Il a fallu plusieurs jours aux médecins et aux infirmières haïtiens pour s'adapter à l'afflux de personnes, de fournitures, de malades et au chaos et ce n'est pas avant le neuvième jour que nous avons commencé à discuter des rôles et des responsabilités.
Travailler ensemble
C'est l'un des orthopédistes de Saint Marc qui nous a expliqué d'où venait le principal blocage : ils nous trouvaient trop portés sur les amputations ; eux auraient laissé le membre « noircir » avant d'amputer, même au risque de perdre le patient d'une infection généralisée. Car eux-aussi étaient très pessimistes sur les possibilités de s'en sortir avec un membre en moins en Haïti. Il aura fallu faire des efforts de pédagogie et apprendre à se connaître avant de pouvoir travailler, se réunir et sourire ensemble.

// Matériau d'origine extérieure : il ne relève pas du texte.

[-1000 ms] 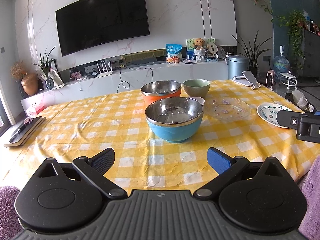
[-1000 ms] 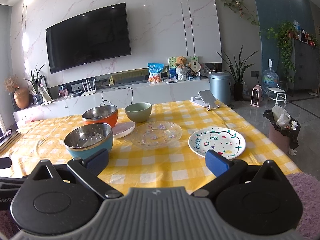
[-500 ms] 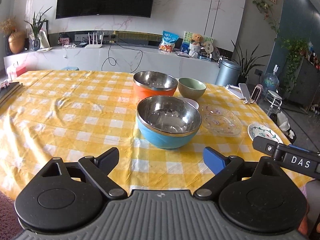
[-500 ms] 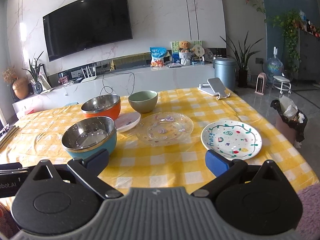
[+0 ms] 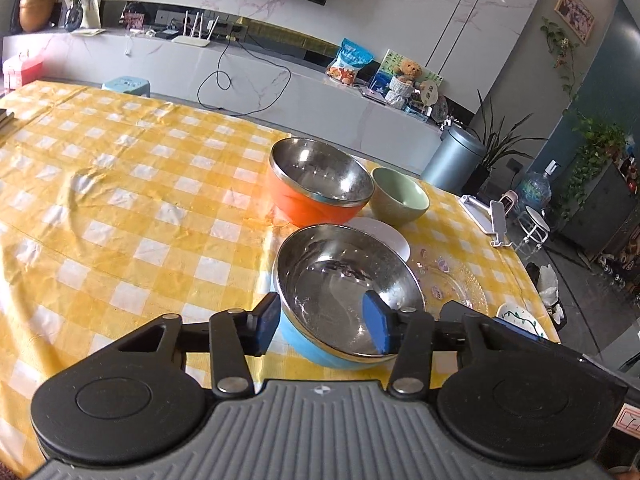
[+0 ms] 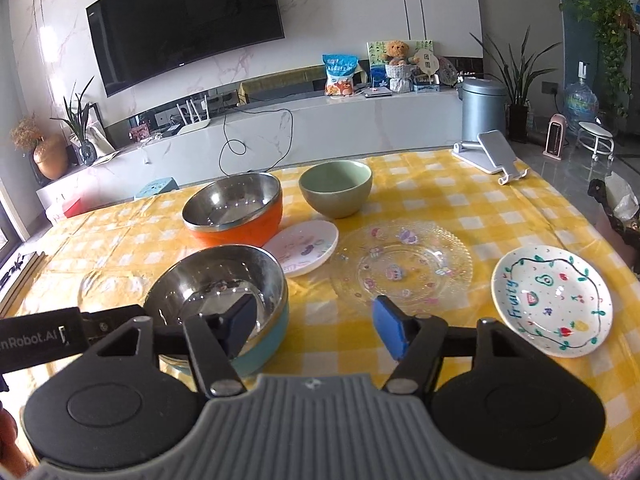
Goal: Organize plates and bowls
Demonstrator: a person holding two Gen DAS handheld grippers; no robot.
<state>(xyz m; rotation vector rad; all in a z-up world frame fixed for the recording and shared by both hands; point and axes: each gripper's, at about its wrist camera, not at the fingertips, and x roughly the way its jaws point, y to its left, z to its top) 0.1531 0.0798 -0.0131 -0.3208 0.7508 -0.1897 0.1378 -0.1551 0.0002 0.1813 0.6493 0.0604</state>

Aujourd'hui, 12è jour de notre arrivée et 15è jour après le séisme, nous traversons une phase de transition. Malgré plus de 115 000 victimes et un bilan qui s'alourdit de jour en jour, les nombreux sans logis qui s'entassent dans des camps de fortune à Port-au-Prince et la pénurie d'eau, de nourriture, de carburant et d'argent, les choses s'améliorent petit à petit. Au Saint Marc Hospital, nous avons réalisé plus de 120 opérations et nos patients quittent maintenant l'hôpital pour des maisons ou des centres d'accueil. Les victimes du séisme n'arrivent plus qu'au compte-goutte et une nouvelle équipe de Canadiens est arrivée pour prendre le relai. Je prends une matinée de libre, pour me doucher, réfléchir et dormir un peu. Les médecins et infirmières haïtiens ont repris le travail cette semaine, après avoir pleuré leurs proches et amis disparus. On parle maintenant moulage de moignons d'amputation, greffes de peau, perspectives de dons pour des prothèses, rééducation fonctionnelle et soutien psychologique. Les infirmières sont en train d'apprendre à changer la position des patients dans leur lit, à les sortir du lit et à les asseoir dans un fauteuil, les déambulateurs/béquilles sont sortis des placards et le traitement des maladies chroniques est à nouveau opérationnel. On est passé à l'après et la route sera longue.
La vie continue
Quand je pense à l'expérience que nous avons vécue ici, je suis frappée par la compassion des volontaires haïtiens et américains, et par la résilience du peuple haïtien. Déjà touchés par la pauvreté, ils sont capables d'endurer tragédie sur tragédie et ils trouvent encore la force de sourire, de jouer de la musique dans les rues et de reprendre les répétitions de chorale à l'église. La vie continue…
Sachita Shah, docteur en médecine, est médecin urgentiste à Providence (Rhode Island).